From 1949 to 1956, Scheel was Member, Division Head and then deputy director of the Institute of History at the Academy of Sciences. In 1960, Scheel was promoted to Professor of German History at Humboldt University of Berlin. From 1972 to 1984, Scheel was the Vice President of the Academy of Sciences. From 1980 to 1990, Scheel was president of the Historians Society of the GDR (German:Historiker-Gesellschaft der DDR)

==Bibliography==
- Die revolutionär-demokratischen Volksbewegungen in Südwestdeutschland von 1795 bis 1801 (The revolutionary democratic popular movements in southwest Germany from 1795 to 1801). Berlin, Humboldt-Universität, Phil. Fakultät, Dissertation vom 21. März 1956.
- Süddeutsche Jakobiner. Klassenkämpfe und republikanische Bestrebungen im deutschen Süden Ende des 18. Jahrhunderts (South German Jacobins. Class struggles and republican aspirations in the German South in the end of the 18th) . Akademie-Verlag, Berlin 1962.
- Jakobinische Flugschriften aus dem deutschen Süden Ende des 18. Jahrhunderts (Jacobin pamphlets from the German south in the end of the 18th). Akademie-Verlag, Berlin 1965.
- Deutscher Jakobinismus und Deutsche Nation (German Jacobinism and German Nation). Ein Beitrag zur nationalen Frage im Zeitalter der Grossen Französischen Revolution. Akademie-Verlag, Berlin 1966.
- Biographisches Lexikon zur deutschen Geschichte (Biographical lexicon on German history).
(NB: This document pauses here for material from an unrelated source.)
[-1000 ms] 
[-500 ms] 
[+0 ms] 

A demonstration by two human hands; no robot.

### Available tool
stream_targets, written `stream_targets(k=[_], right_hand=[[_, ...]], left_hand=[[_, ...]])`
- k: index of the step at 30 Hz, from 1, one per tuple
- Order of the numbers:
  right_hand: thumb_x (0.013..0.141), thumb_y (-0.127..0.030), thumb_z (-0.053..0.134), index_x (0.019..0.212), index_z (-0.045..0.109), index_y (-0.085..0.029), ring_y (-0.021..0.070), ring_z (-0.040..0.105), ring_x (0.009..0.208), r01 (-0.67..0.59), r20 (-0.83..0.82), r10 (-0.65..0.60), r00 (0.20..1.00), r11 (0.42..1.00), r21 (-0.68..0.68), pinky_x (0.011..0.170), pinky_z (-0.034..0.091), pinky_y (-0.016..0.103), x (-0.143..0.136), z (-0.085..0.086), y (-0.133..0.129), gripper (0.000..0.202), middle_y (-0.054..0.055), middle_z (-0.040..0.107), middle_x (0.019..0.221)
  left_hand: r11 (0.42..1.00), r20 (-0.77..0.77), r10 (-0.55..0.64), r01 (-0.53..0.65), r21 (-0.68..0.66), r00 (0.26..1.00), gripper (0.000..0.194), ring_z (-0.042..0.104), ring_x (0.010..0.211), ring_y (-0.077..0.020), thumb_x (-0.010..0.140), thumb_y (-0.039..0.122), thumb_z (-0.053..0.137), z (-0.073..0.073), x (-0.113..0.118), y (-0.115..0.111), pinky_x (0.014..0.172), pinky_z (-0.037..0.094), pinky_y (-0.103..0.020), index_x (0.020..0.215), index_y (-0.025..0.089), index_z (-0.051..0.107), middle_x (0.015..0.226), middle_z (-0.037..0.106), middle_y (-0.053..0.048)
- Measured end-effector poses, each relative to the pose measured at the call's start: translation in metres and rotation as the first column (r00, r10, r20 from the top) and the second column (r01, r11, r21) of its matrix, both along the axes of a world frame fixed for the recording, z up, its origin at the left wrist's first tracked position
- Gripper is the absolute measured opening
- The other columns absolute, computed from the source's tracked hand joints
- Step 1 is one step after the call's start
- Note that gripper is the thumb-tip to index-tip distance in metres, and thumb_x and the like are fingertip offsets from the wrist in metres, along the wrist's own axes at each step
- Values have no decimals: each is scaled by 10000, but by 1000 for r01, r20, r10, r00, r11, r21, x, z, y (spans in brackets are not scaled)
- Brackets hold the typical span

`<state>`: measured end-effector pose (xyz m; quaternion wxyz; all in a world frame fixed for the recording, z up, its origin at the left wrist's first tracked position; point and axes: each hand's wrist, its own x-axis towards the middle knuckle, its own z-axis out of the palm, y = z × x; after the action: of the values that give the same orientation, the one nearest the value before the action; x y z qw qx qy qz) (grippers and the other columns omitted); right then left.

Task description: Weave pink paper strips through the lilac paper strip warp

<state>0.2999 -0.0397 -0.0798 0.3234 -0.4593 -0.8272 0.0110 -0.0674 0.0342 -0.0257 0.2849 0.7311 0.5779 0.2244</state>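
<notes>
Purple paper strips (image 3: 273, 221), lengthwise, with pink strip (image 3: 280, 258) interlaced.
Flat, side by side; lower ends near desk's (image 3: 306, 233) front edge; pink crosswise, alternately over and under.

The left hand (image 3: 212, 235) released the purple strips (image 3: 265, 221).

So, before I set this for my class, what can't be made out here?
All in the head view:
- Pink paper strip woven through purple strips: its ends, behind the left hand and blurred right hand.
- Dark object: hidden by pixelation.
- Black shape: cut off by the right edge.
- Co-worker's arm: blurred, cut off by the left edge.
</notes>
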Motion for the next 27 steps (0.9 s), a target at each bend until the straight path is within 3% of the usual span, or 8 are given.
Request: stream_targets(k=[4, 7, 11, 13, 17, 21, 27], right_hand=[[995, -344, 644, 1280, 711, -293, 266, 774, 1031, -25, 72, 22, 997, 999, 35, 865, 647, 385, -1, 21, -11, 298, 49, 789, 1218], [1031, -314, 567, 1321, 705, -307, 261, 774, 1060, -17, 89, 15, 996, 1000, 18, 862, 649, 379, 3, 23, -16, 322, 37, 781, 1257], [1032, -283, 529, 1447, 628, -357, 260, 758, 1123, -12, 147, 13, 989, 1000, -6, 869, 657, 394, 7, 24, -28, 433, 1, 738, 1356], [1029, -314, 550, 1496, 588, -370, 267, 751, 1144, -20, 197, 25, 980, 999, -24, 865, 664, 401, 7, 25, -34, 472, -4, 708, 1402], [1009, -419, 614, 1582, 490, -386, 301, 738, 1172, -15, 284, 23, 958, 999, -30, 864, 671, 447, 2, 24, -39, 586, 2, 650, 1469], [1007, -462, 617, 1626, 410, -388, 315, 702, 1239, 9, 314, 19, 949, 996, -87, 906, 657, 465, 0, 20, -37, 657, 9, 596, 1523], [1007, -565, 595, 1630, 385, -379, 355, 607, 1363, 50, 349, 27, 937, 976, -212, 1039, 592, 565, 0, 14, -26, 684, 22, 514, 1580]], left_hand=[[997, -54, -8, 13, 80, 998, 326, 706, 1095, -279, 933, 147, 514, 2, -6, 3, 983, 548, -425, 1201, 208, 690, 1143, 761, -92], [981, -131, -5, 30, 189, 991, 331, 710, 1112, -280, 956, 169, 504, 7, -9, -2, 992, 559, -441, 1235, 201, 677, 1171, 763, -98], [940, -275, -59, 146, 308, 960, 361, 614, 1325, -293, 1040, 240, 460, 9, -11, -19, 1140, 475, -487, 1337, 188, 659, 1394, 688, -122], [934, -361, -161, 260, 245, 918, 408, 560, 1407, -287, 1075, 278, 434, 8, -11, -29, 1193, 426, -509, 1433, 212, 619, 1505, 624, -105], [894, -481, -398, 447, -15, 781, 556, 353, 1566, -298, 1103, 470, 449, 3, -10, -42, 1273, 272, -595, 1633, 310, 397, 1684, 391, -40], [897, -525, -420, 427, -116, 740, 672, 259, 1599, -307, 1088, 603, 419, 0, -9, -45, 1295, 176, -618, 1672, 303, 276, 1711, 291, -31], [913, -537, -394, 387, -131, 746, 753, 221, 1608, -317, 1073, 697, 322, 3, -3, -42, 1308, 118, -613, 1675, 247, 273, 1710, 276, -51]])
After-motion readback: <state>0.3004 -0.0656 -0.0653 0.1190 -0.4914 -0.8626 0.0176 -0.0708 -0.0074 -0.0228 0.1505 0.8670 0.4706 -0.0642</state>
Von den Anfängen bis 1917. Deutscher Verlag der Wissenschaften, Berlin 1967 (mit Karl Obermann).
- Schulfarm Insel Scharfenberg (School farm island Scharfenberg). Volk u. Wissen, Berlin 1990, ISBN 3-06-204136-6.
- Vor den Schranken des Reichskriegsgerichts (Before the barriers of the Imperial War Court). Mein Weg in den Widerstand. Edition q, Berlin 1993, ISBN 3-86124-147-1.
- Vom Leiter der Berliner Schulfarm Scharfenberg zum Historiker des deutschen Jakobinismus (From head of Berlin's Scharfenberg school farm to historian of German Jacobinism) (1946–1956). Autobiographische Aufzeichnungen. Becker, Velten 1996, ISBN 3-89597-313-0.

== Literature ==
- Dietmar Haubfleisch: Schulfarm Insel Scharfenberg. Mikroanalyse der reformpädagogischen Unterrichts- und Erziehungsrealität einer demokratischen Versuchsschule im Berlin der Weimarer Republik (= Studien zur Bildungsreform, 40), Frankfurt u. a. 2001, ISBN 3-631-34724-3.
- Gert Rosiejka: Die Rote Kapelle. "Landesverrat" als antifaschistischer Widerstand. Mit einer Einführung von Heinrich Scheel. ergebnisse, Hamburg 1986, ISBN 3-925622-16-0.

==Awards and honours==
- 1966 Friedrich Engels Prize of the German Academy of Sciences
- 1975 Patriotic Order of Merit in gold.
- 1980 Order of Karl Marx
- 1985 Honorary clasp to Patriotic Order of Merit in gold.